[WHAT YOU NEED TO DO]: Find the lines below that contain "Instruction" and tally them. Return only the total.

[WORKING DATA]:
====

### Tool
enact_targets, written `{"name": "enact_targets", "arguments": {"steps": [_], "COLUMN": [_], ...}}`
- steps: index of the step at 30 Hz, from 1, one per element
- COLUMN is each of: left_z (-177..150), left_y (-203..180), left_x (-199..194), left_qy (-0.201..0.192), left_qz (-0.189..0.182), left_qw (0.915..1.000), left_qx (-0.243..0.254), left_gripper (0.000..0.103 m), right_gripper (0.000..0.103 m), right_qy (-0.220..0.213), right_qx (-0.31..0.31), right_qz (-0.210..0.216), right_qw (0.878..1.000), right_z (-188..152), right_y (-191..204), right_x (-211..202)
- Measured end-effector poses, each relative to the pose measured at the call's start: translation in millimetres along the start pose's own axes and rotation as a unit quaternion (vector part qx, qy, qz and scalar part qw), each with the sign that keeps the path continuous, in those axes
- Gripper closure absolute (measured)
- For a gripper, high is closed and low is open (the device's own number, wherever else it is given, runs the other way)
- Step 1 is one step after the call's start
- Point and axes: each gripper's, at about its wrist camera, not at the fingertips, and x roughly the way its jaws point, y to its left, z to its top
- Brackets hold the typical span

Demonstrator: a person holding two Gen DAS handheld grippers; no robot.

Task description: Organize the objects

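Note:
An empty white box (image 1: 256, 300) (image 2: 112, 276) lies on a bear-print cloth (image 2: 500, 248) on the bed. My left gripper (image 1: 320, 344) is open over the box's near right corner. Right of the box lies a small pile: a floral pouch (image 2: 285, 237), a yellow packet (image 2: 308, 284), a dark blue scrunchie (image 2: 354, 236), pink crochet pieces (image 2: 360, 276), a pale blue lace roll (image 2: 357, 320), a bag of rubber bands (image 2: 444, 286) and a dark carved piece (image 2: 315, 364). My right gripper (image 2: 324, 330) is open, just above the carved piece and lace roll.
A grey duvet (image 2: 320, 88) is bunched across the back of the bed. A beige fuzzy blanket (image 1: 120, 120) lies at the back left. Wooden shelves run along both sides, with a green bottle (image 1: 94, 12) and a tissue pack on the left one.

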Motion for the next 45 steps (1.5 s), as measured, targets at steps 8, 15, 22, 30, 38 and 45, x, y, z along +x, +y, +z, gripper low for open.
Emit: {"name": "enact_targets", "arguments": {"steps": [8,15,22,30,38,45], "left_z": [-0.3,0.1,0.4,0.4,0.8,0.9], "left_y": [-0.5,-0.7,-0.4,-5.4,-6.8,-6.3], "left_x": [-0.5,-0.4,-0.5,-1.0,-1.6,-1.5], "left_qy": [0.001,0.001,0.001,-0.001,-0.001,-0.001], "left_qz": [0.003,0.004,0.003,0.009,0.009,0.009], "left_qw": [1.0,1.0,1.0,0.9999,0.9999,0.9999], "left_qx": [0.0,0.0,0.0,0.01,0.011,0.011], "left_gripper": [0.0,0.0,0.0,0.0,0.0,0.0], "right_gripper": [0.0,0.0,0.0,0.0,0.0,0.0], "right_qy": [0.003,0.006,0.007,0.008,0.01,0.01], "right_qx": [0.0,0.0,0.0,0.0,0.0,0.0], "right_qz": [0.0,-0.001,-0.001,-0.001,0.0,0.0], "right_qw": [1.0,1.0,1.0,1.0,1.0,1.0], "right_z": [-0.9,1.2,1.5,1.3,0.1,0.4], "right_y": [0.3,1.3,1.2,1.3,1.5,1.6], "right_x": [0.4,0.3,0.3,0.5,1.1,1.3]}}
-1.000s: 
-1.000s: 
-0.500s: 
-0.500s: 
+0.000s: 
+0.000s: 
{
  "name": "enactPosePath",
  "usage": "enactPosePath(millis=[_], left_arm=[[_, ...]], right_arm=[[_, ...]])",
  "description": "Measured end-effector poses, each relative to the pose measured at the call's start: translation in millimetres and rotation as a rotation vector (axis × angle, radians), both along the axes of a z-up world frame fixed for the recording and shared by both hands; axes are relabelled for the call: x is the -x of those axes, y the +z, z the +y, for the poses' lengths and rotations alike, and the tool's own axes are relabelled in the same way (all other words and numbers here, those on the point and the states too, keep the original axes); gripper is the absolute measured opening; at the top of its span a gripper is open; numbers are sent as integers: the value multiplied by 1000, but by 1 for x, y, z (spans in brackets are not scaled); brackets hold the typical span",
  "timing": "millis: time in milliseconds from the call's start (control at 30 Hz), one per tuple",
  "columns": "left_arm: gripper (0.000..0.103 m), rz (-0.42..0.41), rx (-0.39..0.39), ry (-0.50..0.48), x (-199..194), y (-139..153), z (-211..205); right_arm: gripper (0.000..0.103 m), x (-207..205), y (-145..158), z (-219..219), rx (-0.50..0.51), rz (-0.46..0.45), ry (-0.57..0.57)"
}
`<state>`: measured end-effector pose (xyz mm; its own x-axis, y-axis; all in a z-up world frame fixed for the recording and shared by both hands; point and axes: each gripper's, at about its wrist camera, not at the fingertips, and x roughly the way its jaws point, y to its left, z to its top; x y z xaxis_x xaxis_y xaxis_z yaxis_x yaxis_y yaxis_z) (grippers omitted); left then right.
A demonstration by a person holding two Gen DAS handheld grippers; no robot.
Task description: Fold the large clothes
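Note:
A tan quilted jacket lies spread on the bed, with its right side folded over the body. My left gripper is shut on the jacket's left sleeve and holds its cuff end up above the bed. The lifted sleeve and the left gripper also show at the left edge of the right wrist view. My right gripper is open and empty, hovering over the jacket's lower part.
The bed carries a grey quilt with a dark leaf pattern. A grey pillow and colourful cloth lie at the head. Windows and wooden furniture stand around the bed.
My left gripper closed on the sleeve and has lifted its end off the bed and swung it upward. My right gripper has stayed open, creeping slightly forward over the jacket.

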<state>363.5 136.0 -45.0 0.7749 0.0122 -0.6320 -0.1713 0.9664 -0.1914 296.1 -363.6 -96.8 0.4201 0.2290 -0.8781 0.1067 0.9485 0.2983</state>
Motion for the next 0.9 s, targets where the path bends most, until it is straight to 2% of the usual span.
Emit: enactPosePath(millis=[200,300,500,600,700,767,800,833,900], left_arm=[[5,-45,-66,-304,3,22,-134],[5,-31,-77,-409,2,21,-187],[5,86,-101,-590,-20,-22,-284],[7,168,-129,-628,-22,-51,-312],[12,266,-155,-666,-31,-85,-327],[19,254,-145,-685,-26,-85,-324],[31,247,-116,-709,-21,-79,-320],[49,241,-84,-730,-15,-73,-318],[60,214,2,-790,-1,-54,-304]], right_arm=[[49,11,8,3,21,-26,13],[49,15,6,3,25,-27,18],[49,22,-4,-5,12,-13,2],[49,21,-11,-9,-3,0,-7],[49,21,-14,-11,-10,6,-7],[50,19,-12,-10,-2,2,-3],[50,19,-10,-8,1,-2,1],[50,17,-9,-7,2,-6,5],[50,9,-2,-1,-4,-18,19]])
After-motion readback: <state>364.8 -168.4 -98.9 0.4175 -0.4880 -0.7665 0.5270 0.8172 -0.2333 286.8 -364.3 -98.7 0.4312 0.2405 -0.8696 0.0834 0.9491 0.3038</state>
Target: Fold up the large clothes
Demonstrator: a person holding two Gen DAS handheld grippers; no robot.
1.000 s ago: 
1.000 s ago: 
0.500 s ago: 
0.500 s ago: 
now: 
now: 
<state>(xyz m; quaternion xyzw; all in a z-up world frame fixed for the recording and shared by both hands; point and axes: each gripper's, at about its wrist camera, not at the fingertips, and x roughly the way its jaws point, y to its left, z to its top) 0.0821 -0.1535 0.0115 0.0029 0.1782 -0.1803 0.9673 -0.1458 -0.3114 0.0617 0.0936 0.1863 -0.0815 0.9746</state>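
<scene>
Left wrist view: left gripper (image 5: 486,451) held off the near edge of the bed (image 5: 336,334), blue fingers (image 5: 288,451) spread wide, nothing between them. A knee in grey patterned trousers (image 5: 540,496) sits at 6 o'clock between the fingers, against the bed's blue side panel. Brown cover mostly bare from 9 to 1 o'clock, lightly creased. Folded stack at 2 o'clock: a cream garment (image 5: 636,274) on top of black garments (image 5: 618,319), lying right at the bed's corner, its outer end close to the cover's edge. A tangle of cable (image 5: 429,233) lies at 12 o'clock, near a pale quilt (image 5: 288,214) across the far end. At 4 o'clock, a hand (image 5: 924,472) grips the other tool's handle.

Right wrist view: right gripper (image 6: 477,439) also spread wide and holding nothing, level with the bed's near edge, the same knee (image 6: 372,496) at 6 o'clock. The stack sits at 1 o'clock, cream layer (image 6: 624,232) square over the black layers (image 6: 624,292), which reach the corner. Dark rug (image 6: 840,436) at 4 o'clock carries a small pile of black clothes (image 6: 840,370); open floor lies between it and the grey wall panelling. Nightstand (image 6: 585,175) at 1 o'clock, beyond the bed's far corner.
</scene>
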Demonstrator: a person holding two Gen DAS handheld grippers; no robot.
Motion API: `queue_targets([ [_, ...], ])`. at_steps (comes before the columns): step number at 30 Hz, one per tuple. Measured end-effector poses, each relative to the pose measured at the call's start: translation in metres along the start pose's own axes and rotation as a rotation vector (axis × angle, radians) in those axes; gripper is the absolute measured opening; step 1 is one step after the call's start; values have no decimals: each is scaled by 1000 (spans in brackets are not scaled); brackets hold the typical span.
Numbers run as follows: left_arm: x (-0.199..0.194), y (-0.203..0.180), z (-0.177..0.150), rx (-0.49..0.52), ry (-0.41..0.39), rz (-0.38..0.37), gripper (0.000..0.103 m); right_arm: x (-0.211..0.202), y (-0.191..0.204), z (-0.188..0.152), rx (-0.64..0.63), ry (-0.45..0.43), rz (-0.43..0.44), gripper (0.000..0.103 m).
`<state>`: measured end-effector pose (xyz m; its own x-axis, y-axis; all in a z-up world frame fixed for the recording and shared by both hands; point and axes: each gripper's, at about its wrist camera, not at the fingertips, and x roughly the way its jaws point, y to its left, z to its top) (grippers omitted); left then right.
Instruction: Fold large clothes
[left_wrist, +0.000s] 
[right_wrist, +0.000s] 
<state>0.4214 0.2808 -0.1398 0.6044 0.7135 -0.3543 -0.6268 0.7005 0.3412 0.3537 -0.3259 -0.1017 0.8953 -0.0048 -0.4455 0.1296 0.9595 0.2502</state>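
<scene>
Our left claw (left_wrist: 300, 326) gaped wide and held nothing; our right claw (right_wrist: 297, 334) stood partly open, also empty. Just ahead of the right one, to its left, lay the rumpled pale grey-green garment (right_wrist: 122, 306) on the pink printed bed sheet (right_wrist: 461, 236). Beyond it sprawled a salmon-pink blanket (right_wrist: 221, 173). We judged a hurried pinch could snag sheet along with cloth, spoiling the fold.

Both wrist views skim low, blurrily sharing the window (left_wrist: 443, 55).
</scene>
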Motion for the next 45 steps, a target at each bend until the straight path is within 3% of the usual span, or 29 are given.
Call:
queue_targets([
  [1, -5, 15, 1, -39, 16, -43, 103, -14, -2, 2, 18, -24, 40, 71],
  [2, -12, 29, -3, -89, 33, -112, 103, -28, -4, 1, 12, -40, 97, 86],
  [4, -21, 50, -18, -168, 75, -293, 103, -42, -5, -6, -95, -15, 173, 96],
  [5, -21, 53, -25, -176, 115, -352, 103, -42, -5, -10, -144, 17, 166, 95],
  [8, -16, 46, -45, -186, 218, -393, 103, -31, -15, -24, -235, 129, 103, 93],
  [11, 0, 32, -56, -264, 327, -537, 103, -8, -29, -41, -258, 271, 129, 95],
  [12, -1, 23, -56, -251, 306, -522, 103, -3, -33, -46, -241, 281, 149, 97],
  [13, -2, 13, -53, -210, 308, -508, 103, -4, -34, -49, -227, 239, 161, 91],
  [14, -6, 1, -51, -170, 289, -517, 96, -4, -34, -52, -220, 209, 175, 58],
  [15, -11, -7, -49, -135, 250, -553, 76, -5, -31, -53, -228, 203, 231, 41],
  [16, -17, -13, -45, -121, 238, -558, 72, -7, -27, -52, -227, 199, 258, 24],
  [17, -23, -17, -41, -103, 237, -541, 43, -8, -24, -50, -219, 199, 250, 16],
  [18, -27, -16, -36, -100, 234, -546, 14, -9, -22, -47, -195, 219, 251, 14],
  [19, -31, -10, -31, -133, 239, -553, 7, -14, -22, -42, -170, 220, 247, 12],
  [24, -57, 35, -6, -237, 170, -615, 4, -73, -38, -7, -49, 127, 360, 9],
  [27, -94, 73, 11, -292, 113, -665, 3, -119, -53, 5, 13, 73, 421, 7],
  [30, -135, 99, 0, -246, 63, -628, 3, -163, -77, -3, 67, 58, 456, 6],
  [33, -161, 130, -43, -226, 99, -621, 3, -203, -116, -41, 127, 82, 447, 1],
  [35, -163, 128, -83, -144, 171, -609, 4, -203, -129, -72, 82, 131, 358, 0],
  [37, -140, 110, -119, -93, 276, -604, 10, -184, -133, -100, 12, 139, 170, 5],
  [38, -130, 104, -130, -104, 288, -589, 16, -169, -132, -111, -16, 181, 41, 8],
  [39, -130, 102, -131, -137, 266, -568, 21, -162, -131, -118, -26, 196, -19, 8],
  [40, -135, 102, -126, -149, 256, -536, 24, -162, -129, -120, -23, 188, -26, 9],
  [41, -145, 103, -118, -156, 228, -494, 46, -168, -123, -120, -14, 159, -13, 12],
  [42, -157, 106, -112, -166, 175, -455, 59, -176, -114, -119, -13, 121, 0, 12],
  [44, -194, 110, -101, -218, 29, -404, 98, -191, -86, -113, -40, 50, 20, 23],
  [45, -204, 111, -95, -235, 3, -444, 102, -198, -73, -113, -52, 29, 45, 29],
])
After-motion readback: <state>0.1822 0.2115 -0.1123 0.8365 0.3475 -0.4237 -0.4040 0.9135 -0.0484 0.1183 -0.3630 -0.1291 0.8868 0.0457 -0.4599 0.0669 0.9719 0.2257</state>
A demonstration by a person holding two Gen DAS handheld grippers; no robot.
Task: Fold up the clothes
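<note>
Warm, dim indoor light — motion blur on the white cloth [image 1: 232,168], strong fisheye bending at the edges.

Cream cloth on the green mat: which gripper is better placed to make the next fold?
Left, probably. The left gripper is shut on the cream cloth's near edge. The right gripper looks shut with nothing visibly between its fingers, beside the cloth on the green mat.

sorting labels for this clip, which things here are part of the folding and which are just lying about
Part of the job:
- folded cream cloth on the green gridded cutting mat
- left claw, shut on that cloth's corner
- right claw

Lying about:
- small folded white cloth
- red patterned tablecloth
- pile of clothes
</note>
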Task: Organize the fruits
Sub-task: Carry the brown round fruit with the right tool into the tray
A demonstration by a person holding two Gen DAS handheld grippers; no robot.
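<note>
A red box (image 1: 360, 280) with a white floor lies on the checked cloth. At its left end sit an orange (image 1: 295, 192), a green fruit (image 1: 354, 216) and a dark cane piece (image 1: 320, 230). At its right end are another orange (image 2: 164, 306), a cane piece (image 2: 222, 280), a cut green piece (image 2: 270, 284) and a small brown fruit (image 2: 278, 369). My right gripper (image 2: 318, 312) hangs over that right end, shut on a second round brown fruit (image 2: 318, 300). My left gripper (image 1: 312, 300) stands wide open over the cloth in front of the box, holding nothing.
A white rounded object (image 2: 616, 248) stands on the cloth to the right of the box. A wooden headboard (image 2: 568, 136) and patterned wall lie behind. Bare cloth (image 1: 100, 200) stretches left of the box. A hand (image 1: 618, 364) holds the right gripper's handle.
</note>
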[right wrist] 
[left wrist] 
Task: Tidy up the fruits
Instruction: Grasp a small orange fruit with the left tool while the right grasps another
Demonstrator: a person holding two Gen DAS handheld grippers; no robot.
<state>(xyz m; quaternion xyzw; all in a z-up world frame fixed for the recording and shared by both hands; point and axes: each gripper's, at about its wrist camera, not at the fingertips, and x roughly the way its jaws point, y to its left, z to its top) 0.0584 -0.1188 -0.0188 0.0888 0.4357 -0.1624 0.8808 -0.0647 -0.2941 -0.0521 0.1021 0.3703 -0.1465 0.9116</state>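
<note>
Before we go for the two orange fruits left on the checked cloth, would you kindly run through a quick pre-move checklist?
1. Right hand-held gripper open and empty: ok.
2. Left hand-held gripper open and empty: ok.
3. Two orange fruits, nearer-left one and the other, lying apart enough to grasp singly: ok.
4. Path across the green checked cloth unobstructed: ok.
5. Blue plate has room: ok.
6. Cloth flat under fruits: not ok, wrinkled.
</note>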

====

[WRITTEN SOLUTION]: 2